Lots More People vs. Singular Things
Sometimes I think that the major factor lost in the discussions about scarcity overlook the fact that there are a LOT MORE PEOPLE IN THIS COUNTRY than when they were children.
Just to pick a couple of random years: 1985 & 2015. The former because it's close enough to be representative of my childhood and it's a multiple of 5; the latter because it's +30 and why not round numbers? Anyway, the US population in 1985 was about ~235M and in 2015 it was ~324.5M. That's a whopping 89.5 million extra people all trying to have many of the same singular experiences. Go to Yellowstone, get into an Ivy League college, live in a coastal city like Washington DC or Seattle, go see an NFL game, see Taylor Swift (or the popstar du jour), etc, etc. But while the population increased by about 38% between those years, they did not make more Seattles, more Yellowstones, more skiing mountains, or more Ivy League colleges. And while I suppose in theory it's possible to expand the Ivy League class sizes (though Harvard's stayed basically identical in the 30 year period I noted above), there will *NEVER* be another place like Yellowstone... or Yosemite or Paris or Aspen or think of something more provincial in your own area that used to be easy to do and now requires planning. (Unless you live in an area that has lost population.)

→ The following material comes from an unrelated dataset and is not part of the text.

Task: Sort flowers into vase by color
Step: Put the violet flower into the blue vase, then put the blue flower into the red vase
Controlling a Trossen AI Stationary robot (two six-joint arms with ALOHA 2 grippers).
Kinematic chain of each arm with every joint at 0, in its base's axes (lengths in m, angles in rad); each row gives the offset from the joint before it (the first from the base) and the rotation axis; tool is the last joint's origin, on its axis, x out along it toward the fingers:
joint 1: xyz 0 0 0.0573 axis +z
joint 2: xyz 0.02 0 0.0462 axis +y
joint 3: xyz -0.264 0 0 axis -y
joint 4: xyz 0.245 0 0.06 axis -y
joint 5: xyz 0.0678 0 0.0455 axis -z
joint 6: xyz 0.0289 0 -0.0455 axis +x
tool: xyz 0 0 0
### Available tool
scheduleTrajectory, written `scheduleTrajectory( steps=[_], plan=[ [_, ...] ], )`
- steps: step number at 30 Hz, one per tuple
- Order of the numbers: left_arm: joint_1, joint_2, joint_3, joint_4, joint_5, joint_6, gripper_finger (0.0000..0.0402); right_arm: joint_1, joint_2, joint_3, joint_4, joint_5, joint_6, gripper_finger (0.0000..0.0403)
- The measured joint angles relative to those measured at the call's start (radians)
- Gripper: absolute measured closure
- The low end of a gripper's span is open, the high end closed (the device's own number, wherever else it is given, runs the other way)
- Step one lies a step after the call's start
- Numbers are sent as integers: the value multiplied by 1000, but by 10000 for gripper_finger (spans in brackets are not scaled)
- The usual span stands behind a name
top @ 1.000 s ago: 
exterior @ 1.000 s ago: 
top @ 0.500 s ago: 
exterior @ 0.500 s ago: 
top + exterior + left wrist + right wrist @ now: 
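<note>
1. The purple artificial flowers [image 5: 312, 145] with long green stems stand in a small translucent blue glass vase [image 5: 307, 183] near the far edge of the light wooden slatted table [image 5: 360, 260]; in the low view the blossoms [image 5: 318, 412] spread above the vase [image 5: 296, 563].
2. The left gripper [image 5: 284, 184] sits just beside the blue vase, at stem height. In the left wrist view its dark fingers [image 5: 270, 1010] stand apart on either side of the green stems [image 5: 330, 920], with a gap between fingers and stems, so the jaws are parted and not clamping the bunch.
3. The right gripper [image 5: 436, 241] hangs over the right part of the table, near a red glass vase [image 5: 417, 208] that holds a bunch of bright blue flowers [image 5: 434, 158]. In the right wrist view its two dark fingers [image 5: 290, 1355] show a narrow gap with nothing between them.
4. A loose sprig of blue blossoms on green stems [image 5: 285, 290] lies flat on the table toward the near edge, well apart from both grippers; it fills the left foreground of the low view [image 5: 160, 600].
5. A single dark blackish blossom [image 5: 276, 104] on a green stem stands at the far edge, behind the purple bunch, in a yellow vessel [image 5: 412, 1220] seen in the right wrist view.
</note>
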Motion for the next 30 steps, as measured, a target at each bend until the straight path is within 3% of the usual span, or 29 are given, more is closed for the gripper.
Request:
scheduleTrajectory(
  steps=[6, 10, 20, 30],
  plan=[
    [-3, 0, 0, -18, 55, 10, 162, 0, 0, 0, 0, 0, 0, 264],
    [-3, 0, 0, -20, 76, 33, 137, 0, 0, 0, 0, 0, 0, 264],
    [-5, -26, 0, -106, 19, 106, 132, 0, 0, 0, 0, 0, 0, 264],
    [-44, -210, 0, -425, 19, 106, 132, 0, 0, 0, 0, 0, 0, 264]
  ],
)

A lot of internet shouters like to blindly rage against rich people because they make easy targets in the pursuit of harvesting internet points. But the reality is that even in the absence of worsening income inequality, it would STILL be harder to do any of the things above simply because there are MORE people all trying to do those same things. (The old saying, "A small percentage of a massive number is still a really big number.)

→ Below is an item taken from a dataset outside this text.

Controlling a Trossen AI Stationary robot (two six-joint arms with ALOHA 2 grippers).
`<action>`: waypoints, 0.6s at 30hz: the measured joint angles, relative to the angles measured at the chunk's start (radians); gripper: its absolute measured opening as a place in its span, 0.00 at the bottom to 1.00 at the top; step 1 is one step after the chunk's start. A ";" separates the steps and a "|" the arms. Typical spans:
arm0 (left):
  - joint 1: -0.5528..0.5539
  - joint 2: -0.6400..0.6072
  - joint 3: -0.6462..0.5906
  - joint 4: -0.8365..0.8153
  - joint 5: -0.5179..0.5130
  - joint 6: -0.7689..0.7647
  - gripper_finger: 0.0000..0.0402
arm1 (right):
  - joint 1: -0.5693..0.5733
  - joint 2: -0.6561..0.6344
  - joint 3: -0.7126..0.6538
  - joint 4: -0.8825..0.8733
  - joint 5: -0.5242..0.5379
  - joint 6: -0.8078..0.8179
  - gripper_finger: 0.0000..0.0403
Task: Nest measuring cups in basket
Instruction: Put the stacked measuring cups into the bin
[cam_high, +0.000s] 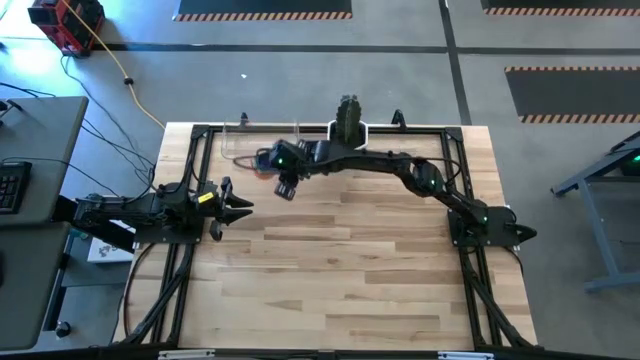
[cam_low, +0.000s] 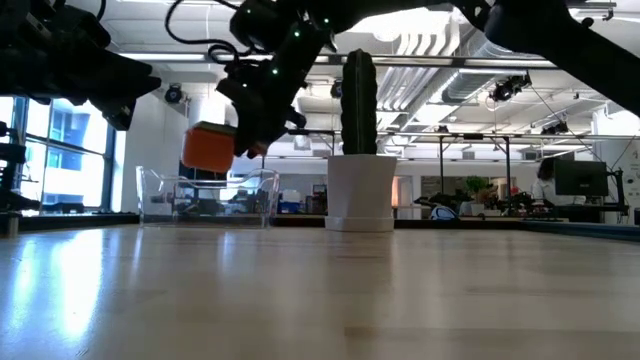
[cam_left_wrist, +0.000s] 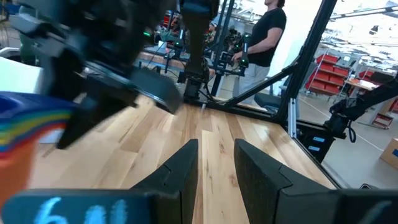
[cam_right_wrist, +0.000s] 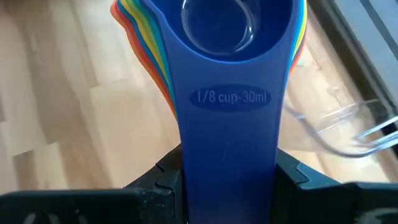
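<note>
A nested stack of measuring cups (cam_right_wrist: 236, 37), blue one on top with rainbow-coloured rims under it, hangs in my right gripper (cam_right_wrist: 227, 180), which is shut on it. The low view shows its orange underside (cam_low: 208, 148) in the air, just above the clear basket (cam_low: 207, 195). From above, the stack (cam_high: 262, 170) is at the basket's (cam_high: 262, 140) near side, far left on the table. My left gripper (cam_high: 240, 205) waits open at the left edge and holds nothing. My right gripper pinches the stacked handles between its two fingers (cam_right_wrist: 165, 180), one on each long edge of the blue top handle (cam_right_wrist: 227, 155). The fingers slant down from the table's right and lie along the handle. The stack is lifted clear, bowls ahead of the fingers and opening upward.
A white pot with a green cactus (cam_high: 348, 125) stands at the far edge, right of the basket and close behind my right arm. Bare wooden tabletop (cam_high: 350, 270) takes up the near half. A person (cam_left_wrist: 267, 31) stands in the room beyond the table.
</note>
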 joint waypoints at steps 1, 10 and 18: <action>0.000 0.000 0.000 0.000 0.000 0.000 0.23 | 0.012 0.000 0.000 -0.005 0.010 0.007 0.30; 0.000 0.000 0.000 0.000 0.000 0.000 0.23 | 0.095 0.023 0.000 -0.056 0.015 0.124 0.30; 0.000 0.000 0.000 0.000 0.000 0.000 0.23 | 0.155 0.083 0.000 -0.051 0.004 0.205 0.30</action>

In my HS youth I had a brief interest in Malthusian related thought that at some point I just sort of forgot about. And while it would appear that human ingenuity has avoided that particular crack-up, it has never figured out a way to replicate Notre Dame, the Pyramids, the Colosseum or any of the innumerable natural wonders already mentioned. Something to keep in mind when you hear whining about how everyone has a right to live in the some of the most attractive cities & places in the United States. Spoiler alert: they don't. The reality is, some of the singular experiences a lot of us took for granted when we were young are really, really hard to have in the modern era because there are SO. MANY. MORE. PEOPLE.